La diète méditerranéenne laisse une place au vin (rouge), bu avec modération (un verre), mais plusieurs fois par semaine.
• On sait aujourd’hui qu’il renferme des polyphénols, dont le fameux resvératrol, aux propriétés antioxydantes bien supérieures à la vitamine E. Les principaux flavonoïdes présents dans le vin sont les flavonols, avec pour chef de file la quercétine. Elle est très présente dans le vin rouge (quelques dizaines de mg), avec des propriétés antioxydantes, antiinflammatoires et antiallergiques. Elle améliore aussi l’absorption de la vitamine C.
• Les catéchines (ou tanins) ont un rôle antiradicalaire 3 à 4 fois supérieur à celui de la vitamine E. Enfin, les anthocyanes sont des pigments présents dans la pellicule des raisins noirs et rouges : ils donnent sa couleur au vin et ont des vertus antioxydantes.

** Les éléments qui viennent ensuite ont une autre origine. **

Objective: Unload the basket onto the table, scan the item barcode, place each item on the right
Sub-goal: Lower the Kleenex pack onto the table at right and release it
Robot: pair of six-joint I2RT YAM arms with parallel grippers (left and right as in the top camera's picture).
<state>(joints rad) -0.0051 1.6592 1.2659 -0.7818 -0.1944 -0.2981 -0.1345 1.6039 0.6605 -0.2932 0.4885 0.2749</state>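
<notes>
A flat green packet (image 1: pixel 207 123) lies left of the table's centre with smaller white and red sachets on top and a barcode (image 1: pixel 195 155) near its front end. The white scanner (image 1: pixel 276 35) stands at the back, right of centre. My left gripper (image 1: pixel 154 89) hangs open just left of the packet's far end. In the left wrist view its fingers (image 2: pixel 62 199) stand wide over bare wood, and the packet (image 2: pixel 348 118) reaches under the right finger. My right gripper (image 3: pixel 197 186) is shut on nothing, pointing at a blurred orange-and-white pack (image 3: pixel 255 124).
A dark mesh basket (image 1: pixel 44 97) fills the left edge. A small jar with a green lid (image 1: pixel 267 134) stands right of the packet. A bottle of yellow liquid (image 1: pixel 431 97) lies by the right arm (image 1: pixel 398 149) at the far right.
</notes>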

• Les taux de catéchines et d’anthocyanes sont variables selon les cépages (de 500 à 1000 mg/l) : le pinot noir, le cabernet-sauvignon et le merlot arrivent en tête.
Et le cholestérol ?
Du fait des excellents résultats d’une diète méditerranéenne sur la prévention du risque cardiovasculaire, on peut se demander s’il existe un lien avec le taux de LDL cholestérol (le « mauvais » cholestérol). Rappelons que, lors d’une prise en charge médicale classique, il fait partie des éléments à faire baisser, à grand renfort de médicaments aux effets secondaires non négligeables comme les statines. Or, que ce soit dans l’étude Predimed ou lors de la Lyon Diet Heart Study, aucune baisse du LDL cholestérol n’a été retrouvée. D’ailleurs, dans la dernière étude, les deux groupes de personnes (groupe régime méditerranéen et groupe témoin) présentaient le même niveau de cholestérol. On ne le dit pas assez : la diète méditerranéenne remet en cause la théorie de la responsabilité du cholestérol dans les maladies cardiovasculaires.